Some Indian healthcare organizations have created footprints in Africa, with more organizations expecting to get involved in African hospitals. Particularly, Indian healthcare organizations are diligently trying to engage in ways such as the expansion of Greenfield and brownfields, and telemedicine facilities that will encourage medical tourists in the region. Indian healthcare providers also frequently arrange some great programs, such as training African healthcare practitioners and free health check-up sessions, to create a close link with Africa.

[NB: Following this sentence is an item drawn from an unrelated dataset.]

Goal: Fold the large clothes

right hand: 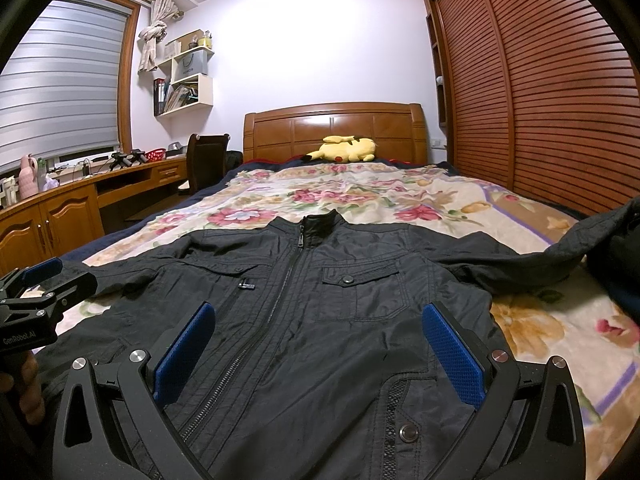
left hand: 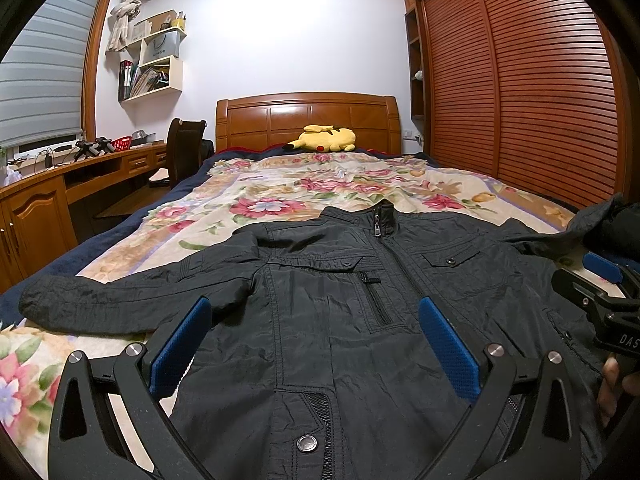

While Africa holds strong growth opportunities in the near future, understanding the demand and the needs of consumers is crucial. As new laws continue to develop in Africa, procurement and delivery processes create a problem resulting in an extended lead time. Nevertheless, the increasing burden of sicknesses coupled with stronger spending potential may provide Indian pharmaceutical firms with a profitable market opportunity for future development. In such a situation, partnering with local producers will promote better cooperation and a greater understanding of the continent’s diverse legal systems.
In summary, India’s cooperation with African companies in terms of joint ventures, setting up formulation manufacturing plants and transfer of technology for bio-pharmaceutical goods could enable Africa to achieve quality and accessible healthcare. This partnership will also develop the agricultural sector and food security for Africa while improving its power sector relationship for future revenue generation. The shared mutual experiences and the combined power of India and South Africa has influenced how both of them see the world together. With both nations’ shared struggle for independence, the obligation to improve the lives of others is rooted in the consciousness of India and South Africa.